About this exercise:
Using the data below, gather each line that includes the word "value".

"""

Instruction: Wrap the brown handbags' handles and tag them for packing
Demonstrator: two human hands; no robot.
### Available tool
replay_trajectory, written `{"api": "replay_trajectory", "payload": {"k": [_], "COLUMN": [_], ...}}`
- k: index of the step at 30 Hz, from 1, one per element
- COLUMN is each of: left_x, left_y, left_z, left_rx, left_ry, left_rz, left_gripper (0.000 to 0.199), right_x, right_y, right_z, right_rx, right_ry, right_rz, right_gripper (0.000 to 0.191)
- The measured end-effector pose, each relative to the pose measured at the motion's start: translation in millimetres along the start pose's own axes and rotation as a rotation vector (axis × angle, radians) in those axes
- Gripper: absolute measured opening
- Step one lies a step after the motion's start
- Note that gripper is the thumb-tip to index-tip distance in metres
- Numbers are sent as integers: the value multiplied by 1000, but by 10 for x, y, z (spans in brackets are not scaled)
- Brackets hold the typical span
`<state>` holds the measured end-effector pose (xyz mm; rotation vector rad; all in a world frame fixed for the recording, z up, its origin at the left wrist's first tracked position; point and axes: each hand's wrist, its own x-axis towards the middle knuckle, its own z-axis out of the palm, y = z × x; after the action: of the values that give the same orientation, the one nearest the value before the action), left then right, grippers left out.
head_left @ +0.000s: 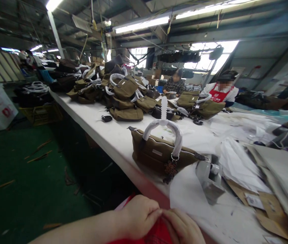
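My left hand [141, 216] and my right hand [184, 227] meet at the bottom of the view, in front of red cloth at my body. The fingers of both are pinched closed, tips together; anything between them is too small or hidden to make out. Beyond them an olive handbag [146, 149] stands upright on the white table [103, 135], touched by neither hand. White wrapping covers its raised handles [177, 134], and a pale ribbed strip [163, 108] sticks up from them. A dark brown charm [170, 167] hangs at the front.
A grey tape dispenser [211, 181] stands right of the handbag on white sheeting. Piled olive bags [126, 89] cover the table farther back. Brown cardboard [273, 206] lies at the right. Two people work across the table, one in a red apron [216, 96]. Green floor [32, 176] lies left.
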<state>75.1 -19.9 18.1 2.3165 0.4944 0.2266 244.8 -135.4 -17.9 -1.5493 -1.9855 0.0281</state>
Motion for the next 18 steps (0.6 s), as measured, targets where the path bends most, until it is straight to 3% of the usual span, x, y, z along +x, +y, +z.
{"api": "replay_trajectory", "payload": {"k": [4,7,13,15,18], "left_x": [269,517,795,813,841], "left_y": [230,391,481,435,353], "left_z": [-295,-452,-533,-508,-441], "left_rx": [-101,-117,-87,-107,-91], "left_ry": [83,183,410,515,650], "left_rz": [135,179,87,28,-54], "left_gripper": [40,37,31,25,19], "right_x": [374,667,1014,1021,967], "right_y": [-47,16,295,400,578], "right_z": [-494,-722,-879,-912,-949], "right_rx": [-33,-71,-338,-318,-232], "right_ry": [55,137,76,50,131], "right_rz": [54,61,-25,-35,-1], "right_gripper": [17,17,25,23,22]}}
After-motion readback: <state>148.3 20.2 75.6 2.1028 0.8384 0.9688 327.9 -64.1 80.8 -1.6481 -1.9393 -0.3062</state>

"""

Solution to this problem:
- Numbers are sent as integers: the value multiplied by 1000, but by 10 for x, y, z (spans in brackets are not scaled)
`<state>` holds the measured end-effector pose (xyz mm; rotation vector rad; all in a world frame fixed for the recording, z up, its origin at the left wrist's first tracked position; point and axes: each hand's wrist, its own x-axis towards the middle knuckle, its own z-axis out of the palm, y = z × x; after the action: of the values that give the same orientation, the one nearest the value before the action), left then right, grippers left out.

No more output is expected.